Fifteen cullei, or three hundred amphorae per jugerum, is the
equivalent of 2700 gallons per acre: while according to P. Joigneaux,
in the _Livre de la Ferme_, the largest yields in modern France are
in the Midi (specifically Herault), where in exceptional cases they
amount to as much as 250 hectolitres to the hectare, or say 2672
gallons per acre. It may be noted that the yields of the best modern
wines, like Burgundy, are less than half of this, and it is probable
that the same was true of the _vinum Setinum_ of Augustus, if not of
the Horatian Massic.]

[Footnote 49: The modern Italian opinion of farming in a fertile but
unhealthy situation is expressed with a grim humour in the Tuscan
proverb: "in Maremma s'arricchisce in un anno, si muore in sei mesi."]

[Footnote 50: This is Keil's ingenious interpretation of an obscure
passage. We may compare the English designation of a church yard as
"God's acre." What Licinius Crassus actually did was, while haranguing
from the rostra, to turn his back upon the Comitium, where the
Senators gathered, and address himself directly to the people
assembled in the Forum. The act was significant as indicating that the
sovereignty had changed place.]

[Footnote 51: Tremelius Scrofa was the author of a treatise on
agriculture, which Columella cites, but which has not otherwise
survived.]

[Footnote 52: "It was a received opinion amongst the antients that a
large, busy, well peopled village, situated in a country thoroughly
cultivated, was a more magnificent sight than the palaces of noblemen
and princes in the midst of neglected lands." Harte's _Essays on
Husbandry_, p. 11. This is a delightful book, the ripe product of a
gentleman and a scholar. In the middle of the eighteenth century it
advocated what we are still advocating--that agriculture, as the basis
of national wealth, deserves the study and attention of the highest
intelligence; specifically it proposed the introduction of new grasses
and forage crops (alfalfa above all others) to enable the land to
support more live stock. It was published in 1764, just after France
had ceded to England by the Treaty of Paris all of her possessions in
America east of the Mississippi River; and not the least interesting
passages of Harte's book are those proposing an agricultural
development of the newly acquired territory between Lake Illinois
(Michigan) and the Mississippi, which he suggests may be readily
brought under cultivation with the aid of the buffaloes of the
country. He shrewdly says: "Maize may be raised in this part of Canada
to what quantity we please, for it grows there naturally in great
abundance." It happened, however, that a few years later, in 1778,
Col.
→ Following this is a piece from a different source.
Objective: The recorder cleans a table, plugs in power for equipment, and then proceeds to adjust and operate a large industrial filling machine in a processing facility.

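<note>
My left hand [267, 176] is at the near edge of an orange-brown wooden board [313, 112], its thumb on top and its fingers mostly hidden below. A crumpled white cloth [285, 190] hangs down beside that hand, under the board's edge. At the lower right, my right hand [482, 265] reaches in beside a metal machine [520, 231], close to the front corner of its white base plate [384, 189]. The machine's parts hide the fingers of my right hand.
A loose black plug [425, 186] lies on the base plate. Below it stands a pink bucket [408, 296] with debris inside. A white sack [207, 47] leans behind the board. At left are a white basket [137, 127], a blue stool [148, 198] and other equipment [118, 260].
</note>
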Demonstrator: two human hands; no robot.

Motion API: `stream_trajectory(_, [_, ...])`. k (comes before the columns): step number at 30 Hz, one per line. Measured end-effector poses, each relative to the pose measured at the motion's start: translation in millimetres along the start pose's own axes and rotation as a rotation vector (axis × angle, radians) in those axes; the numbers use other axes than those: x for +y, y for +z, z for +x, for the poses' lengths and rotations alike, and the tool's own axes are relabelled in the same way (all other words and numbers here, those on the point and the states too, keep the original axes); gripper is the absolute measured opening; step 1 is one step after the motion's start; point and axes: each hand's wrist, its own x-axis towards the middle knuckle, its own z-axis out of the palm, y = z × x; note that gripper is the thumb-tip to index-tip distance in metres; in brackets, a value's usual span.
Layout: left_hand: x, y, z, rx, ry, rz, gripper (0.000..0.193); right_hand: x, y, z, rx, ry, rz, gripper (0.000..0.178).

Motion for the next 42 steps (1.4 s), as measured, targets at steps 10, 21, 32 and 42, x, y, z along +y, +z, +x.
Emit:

George Rogers Clark of Virginia made a certain expedition through
the wilderness to the British outpost at Vincennes, which saved
England the trouble of taking Harte's advice, but that it has not been
neglected may be evident from the fact that less than a century and
a half later, or in 1910, the State of Illinois produced 415 million
bushels of maize, besides twice as much oats and half as much wheat as
did old England herself in the same year of grace.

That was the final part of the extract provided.